» **Work to complete**
Where the word "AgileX" appears in a line of the entries below, count that line and give the total alone.

» **Stored entries**
——

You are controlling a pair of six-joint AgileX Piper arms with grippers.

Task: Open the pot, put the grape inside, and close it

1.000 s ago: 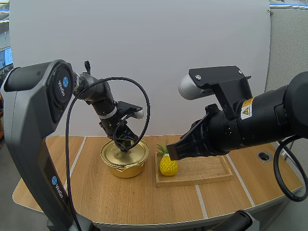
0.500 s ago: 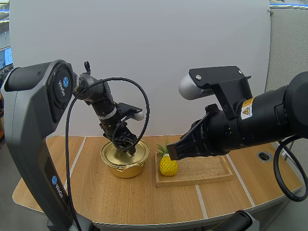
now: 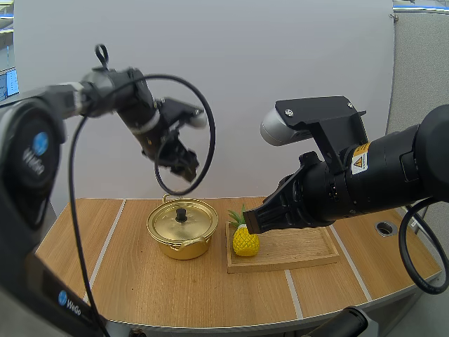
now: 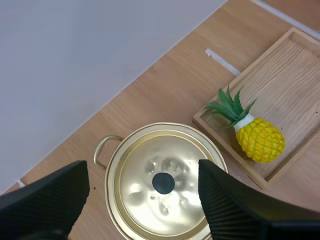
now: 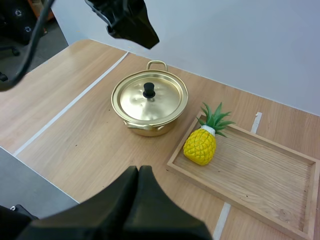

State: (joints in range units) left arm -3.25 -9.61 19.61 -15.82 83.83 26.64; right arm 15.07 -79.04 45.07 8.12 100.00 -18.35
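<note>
Left gripper hangs open, its 2 fingers spread, directly above the pot. The lid is on, with the knob straight below. Right gripper is closed and empty. The fruit, seemingly a pineapple rather than a grape, sits on the tray.

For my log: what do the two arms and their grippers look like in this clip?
The left arm has a grey shell with round blue WeGo badges; its outer links are black. The right arm is black with a yellow warning label. The left gripper and right gripper are black; the left's fingers show ribbed inner faces.
</note>
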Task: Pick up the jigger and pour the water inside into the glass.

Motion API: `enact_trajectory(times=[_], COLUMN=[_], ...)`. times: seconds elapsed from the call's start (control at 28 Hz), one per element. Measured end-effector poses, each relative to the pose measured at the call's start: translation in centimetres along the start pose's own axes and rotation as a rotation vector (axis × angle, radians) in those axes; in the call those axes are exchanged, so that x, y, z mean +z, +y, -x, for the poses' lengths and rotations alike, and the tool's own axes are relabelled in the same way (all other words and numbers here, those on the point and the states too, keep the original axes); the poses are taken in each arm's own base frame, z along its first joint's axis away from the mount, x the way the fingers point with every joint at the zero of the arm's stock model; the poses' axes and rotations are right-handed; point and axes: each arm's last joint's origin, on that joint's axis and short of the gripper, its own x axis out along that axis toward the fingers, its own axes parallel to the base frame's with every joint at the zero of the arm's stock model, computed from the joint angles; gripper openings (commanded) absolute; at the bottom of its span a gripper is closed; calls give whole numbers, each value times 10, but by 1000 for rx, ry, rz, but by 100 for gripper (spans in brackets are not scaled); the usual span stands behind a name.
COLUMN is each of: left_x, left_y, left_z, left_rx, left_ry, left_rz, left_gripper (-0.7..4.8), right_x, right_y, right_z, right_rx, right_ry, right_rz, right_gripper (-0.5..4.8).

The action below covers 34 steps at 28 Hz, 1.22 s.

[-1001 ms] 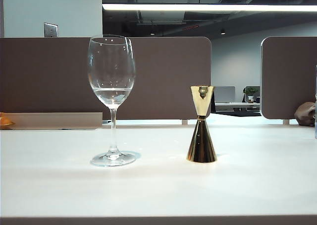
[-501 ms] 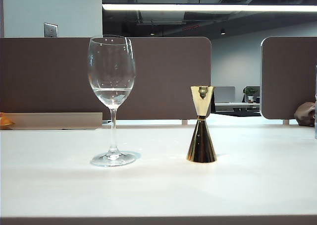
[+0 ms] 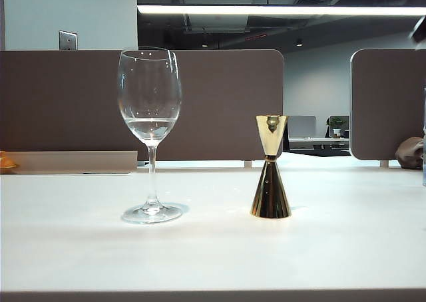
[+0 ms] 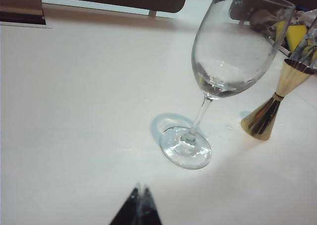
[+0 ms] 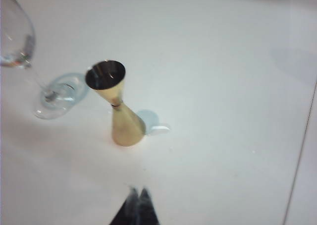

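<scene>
The gold jigger (image 3: 271, 175) stands upright on the white table (image 3: 213, 255), to the right of the clear stemmed glass (image 3: 150, 96). A shallow layer of water (image 3: 152, 125) lies in the glass's bowl. The jigger's top cup (image 5: 105, 75) looks dark inside, and I cannot tell whether it holds liquid. My right gripper (image 5: 138, 190) hovers shut and empty above the table, short of the jigger (image 5: 119, 111). My left gripper (image 4: 141, 188) is shut and empty too, a little way from the glass's foot (image 4: 185, 148), with the jigger (image 4: 270, 111) beyond it.
Brown partition panels (image 3: 219, 102) stand behind the table. A dark blurred arm part (image 3: 419, 29) shows at the exterior view's upper right edge. An orange thing (image 3: 6, 161) sits at far left and a brown object (image 3: 409, 152) at far right. A table edge (image 5: 299, 155) runs near the right gripper.
A dark blurred arm part has come into the exterior view's upper right corner. The glass and the jigger have not moved.
</scene>
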Motion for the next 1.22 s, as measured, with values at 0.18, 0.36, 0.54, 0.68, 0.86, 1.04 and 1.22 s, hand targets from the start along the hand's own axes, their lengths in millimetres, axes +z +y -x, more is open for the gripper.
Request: enact_trajectory(times=[0.18,0.36,0.54,0.68,0.86,1.04,1.22], left_x=[0,0,0,0,0,0,0], left_y=[0,0,0,0,0,0,0], left_z=[0,0,0,0,0,0,0], left_rx=[0,0,0,0,0,0,0], left_ry=[0,0,1,1,1,0,0], left_rz=[1,0,1,0,0,0,1], left_gripper=[-5,-5,-5,-5,-5,-5,-5], right_x=[0,1,0,-4,-6,-9,-18], right_y=[-1,-1,-6,-6,-6,-5,0], right_z=[-37,-73,-92,-96,-96,-99,-116], right_rx=[36,71,63,65,64,72,108], right_ry=[96,101,107,133,154,153,210], right_rz=[71,102,100,93,88,94,97], right_gripper=[-9,67,66,66,68,81,181])
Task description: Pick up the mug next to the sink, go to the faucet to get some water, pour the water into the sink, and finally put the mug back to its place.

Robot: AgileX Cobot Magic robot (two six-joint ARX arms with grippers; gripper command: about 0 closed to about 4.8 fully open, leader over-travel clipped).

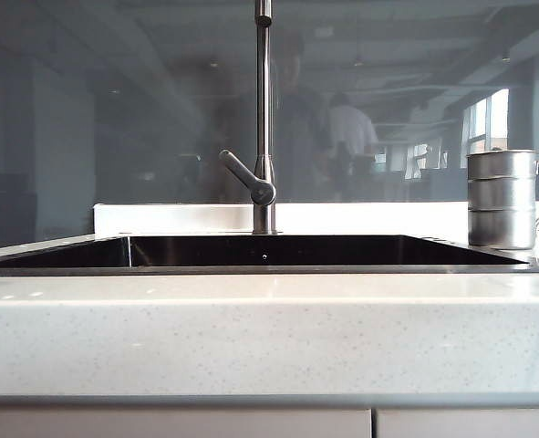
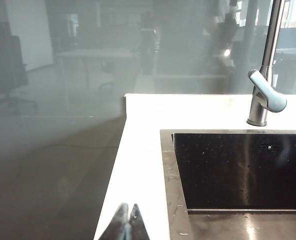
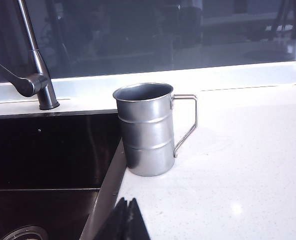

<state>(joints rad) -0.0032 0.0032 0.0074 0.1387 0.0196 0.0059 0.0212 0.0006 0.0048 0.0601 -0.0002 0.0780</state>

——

» **Answer box**
2